Records for the exercise section start
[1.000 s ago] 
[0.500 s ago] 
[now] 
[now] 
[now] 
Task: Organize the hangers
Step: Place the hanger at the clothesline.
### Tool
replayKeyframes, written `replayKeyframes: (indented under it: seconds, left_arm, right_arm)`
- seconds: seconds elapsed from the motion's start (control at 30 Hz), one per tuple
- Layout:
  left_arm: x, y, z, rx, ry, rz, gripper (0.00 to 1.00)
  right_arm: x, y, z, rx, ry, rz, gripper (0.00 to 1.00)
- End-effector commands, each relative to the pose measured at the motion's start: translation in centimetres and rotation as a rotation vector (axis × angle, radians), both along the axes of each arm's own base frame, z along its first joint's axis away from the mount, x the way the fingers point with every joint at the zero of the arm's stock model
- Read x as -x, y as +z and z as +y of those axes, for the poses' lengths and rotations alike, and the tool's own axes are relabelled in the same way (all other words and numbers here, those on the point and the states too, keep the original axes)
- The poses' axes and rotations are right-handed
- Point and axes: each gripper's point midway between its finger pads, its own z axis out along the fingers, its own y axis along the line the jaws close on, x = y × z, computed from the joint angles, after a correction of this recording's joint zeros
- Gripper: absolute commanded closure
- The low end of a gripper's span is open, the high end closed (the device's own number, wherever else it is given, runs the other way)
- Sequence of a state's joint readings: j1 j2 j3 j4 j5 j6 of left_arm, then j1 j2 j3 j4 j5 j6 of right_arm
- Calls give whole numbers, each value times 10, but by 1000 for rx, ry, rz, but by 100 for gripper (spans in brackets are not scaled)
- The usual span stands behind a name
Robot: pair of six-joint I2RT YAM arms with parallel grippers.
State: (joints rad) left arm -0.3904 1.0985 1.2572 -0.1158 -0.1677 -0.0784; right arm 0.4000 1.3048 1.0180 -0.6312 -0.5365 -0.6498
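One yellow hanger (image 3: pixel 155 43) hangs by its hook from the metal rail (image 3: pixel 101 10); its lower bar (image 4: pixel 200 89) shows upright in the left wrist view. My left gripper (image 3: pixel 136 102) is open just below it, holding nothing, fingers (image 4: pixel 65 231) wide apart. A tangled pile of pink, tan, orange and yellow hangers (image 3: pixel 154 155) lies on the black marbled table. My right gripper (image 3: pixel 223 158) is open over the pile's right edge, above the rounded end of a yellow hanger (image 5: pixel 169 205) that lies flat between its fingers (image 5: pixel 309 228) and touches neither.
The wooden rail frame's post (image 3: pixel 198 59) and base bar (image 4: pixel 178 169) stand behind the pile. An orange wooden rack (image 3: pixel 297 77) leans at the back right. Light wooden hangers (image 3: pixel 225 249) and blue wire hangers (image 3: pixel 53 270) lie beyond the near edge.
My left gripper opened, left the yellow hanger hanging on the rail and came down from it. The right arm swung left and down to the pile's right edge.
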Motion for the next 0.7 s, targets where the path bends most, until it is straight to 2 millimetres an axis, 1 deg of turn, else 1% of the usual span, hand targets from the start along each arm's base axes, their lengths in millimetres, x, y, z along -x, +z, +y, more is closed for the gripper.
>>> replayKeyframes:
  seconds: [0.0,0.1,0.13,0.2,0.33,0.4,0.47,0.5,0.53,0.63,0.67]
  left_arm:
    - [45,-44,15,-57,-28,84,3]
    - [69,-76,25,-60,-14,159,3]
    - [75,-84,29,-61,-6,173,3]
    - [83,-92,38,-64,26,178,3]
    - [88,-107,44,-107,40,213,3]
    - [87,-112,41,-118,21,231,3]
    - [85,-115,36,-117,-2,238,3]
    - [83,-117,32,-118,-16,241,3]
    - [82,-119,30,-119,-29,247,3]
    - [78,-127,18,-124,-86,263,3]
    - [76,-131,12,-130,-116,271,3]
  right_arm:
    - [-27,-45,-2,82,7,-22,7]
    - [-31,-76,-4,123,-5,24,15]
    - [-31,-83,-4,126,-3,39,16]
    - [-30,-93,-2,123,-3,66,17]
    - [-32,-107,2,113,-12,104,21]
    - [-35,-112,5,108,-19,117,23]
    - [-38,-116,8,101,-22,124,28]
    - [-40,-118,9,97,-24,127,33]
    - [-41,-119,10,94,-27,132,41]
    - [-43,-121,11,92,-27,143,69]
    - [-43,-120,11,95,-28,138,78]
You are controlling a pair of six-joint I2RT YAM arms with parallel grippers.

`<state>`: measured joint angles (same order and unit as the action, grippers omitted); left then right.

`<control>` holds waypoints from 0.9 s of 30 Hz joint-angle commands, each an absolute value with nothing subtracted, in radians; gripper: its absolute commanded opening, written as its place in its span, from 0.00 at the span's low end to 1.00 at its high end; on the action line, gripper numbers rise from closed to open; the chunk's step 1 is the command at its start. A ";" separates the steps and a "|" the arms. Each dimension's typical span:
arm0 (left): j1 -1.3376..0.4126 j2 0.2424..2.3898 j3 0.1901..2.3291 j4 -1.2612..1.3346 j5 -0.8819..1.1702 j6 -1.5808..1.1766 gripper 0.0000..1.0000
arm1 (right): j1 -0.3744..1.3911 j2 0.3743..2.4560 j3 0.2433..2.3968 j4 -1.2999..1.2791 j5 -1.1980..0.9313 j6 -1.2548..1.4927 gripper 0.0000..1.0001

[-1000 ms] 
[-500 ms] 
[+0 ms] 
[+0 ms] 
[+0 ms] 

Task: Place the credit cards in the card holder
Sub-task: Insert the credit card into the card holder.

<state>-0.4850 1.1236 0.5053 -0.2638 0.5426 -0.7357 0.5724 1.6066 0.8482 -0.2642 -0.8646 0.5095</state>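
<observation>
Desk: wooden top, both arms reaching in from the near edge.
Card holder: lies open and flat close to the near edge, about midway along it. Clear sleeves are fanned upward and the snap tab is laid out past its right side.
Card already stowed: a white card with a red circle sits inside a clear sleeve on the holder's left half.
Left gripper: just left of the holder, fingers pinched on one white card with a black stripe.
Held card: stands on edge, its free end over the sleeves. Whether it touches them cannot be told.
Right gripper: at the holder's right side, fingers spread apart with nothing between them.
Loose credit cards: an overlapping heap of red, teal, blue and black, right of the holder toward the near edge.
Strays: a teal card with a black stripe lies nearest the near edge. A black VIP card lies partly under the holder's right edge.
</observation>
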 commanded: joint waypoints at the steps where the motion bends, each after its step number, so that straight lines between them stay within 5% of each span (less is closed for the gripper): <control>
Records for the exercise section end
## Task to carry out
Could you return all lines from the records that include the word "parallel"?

## Solution to this problem
Robot: pair of six-joint I2RT YAM arms with parallel grippers.
You are controlling a pair of six-joint I2RT YAM arms with parallel grippers.

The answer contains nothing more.